Exercise instructions: Please repeat the lines below, exactly and only, from the one that holds "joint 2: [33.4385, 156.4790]" through the one that holds "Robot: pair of".

[Data items]
################

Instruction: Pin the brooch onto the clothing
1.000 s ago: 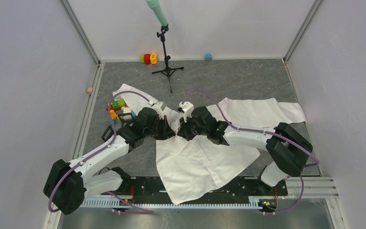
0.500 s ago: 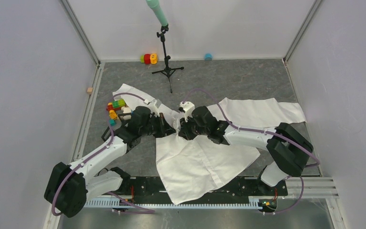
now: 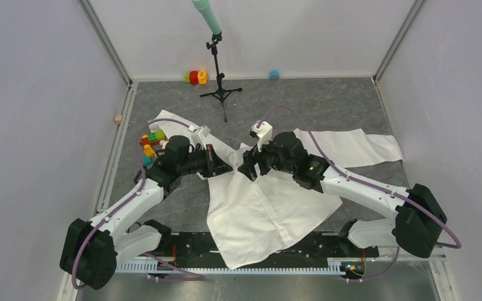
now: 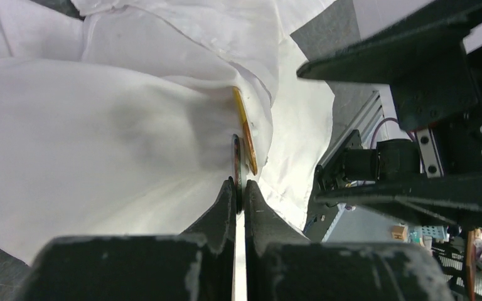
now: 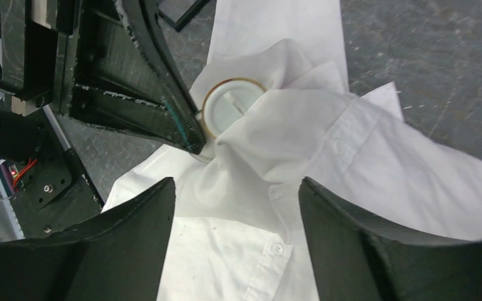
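White shirt [image 3: 257, 210] lies spread flat, one fold bunched up between the arms. Left gripper [image 4: 238, 188], arm stretched low toward centre, is pinched nearly closed on the brooch [image 4: 245, 141] rim, brooch edge-on against that fold. Right gripper [image 5: 235, 188] faces it from opposite, just short, jaws wide apart, empty. Whether the pin pierces cloth is unclear.

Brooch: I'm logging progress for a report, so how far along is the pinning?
Done: the brooch sits against a raised fold of the shirt. In hand: the left pincer is shut on the brooch's edge; the right pincer hangs open, empty. Left: whether the pin is through the cloth cannot be seen; release comes after.
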Controlling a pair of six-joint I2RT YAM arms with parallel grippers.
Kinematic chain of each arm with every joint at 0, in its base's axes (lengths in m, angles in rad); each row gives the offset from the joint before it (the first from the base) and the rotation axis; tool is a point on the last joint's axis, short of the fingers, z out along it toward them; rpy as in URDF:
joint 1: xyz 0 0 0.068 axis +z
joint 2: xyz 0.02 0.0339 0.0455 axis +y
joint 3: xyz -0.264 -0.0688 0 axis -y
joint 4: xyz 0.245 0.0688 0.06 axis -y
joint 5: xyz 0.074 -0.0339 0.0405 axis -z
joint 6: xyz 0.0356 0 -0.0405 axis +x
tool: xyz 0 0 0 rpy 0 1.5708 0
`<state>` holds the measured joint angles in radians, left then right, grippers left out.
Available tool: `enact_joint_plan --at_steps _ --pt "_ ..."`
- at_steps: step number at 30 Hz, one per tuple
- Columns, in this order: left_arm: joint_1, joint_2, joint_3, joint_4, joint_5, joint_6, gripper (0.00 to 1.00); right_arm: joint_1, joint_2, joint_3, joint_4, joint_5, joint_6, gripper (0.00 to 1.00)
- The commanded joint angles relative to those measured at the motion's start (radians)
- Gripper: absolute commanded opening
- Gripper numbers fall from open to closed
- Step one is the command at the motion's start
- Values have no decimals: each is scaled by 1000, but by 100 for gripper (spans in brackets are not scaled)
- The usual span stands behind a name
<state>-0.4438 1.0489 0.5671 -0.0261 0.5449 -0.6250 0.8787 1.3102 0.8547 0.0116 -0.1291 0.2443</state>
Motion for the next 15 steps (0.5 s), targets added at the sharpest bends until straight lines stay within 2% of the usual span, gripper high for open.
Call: enact_joint_plan --at_steps 1,3,7,15 --pt "8 -44 72 -27 90 109 2 -41 -57 36 9 -31 -114 83" --pt "8 -45 114 -96 104 166 2 -89 -81 22 57 -101 -123 87" --pt "10 -55 154 -175 124 259 2 -180 -103 -2 170 -323 -147 90" --pt "10 -65 167 -167 182 286 2 -197 -104 -10 246 -451 -235 91"
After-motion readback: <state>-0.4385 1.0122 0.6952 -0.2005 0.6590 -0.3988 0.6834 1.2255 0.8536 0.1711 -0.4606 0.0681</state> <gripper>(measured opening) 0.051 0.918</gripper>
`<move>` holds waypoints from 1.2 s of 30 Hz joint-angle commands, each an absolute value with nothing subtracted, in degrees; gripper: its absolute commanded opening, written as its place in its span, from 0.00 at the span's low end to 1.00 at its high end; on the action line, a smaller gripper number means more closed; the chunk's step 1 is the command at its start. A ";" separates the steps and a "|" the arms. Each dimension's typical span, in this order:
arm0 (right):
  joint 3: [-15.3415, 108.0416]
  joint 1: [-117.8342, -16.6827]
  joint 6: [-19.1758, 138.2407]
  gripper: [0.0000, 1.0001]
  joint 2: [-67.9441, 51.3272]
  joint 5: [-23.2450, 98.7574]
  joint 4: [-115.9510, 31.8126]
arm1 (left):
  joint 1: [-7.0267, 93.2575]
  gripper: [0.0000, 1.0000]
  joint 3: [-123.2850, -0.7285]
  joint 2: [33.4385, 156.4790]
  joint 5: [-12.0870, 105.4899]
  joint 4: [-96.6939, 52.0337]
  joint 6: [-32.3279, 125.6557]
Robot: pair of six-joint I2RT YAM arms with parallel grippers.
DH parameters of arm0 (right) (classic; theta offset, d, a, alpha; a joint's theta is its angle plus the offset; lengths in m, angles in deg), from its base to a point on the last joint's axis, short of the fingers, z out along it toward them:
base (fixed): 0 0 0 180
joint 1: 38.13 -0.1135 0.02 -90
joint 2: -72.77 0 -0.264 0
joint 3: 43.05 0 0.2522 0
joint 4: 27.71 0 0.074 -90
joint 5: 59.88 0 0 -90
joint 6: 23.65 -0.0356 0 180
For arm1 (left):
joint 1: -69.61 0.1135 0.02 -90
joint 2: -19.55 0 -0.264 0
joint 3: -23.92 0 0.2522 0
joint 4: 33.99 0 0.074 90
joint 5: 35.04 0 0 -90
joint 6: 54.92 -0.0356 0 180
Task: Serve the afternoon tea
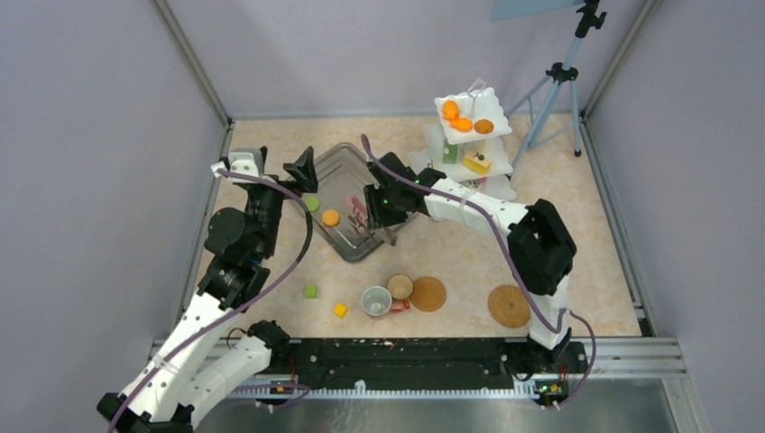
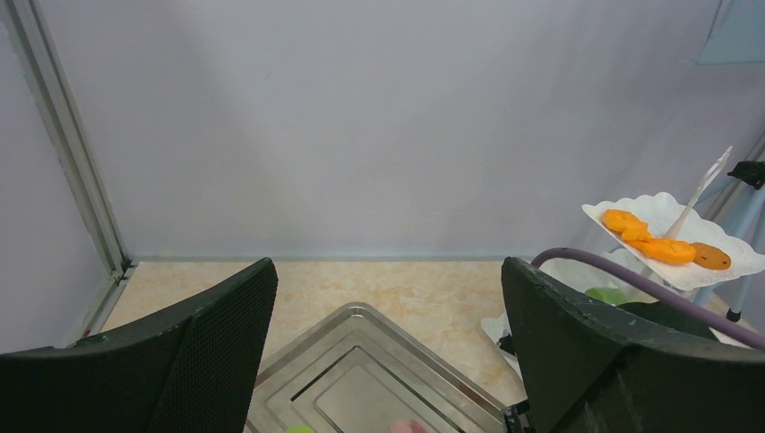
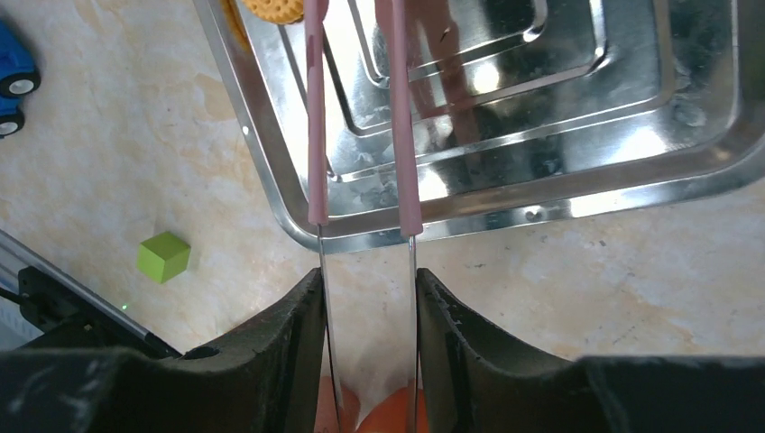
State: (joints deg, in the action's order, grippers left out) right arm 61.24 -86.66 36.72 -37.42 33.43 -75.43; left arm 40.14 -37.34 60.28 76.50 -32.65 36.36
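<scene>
Two claws: my right claw (image 3: 368, 289) clamps slim pink metal tongs (image 3: 317, 135) above the grey steel tray (image 3: 541, 194); left claw (image 2: 388, 271) gapes wide.

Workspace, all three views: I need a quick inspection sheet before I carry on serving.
Surface: beige table, no spills seen.
Job's things: white three-tier stand at back right carries orange rounds and a yellow cake wedge; another orange round lies on the steel tray; two cups and two woven mats sit near the front.
Clutter: green cube, yellow cube.
Grippers: left gripper open and empty over the tray; right gripper fingers shut on the pink tongs, tong tips out of view.
Cables: a purple cable loops off each arm.
Surroundings: plain walls, tripod at back right.
</scene>
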 commanded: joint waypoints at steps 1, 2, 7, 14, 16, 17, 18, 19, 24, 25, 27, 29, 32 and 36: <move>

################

Problem solution:
  joint 2: [33.4385, 156.4790]
  joint 5: [-12.0870, 105.4899]
  joint 4: [-96.6939, 52.0337]
  joint 6: [-32.3279, 125.6557]
Robot: pair of six-joint I2RT YAM arms with parallel grippers.

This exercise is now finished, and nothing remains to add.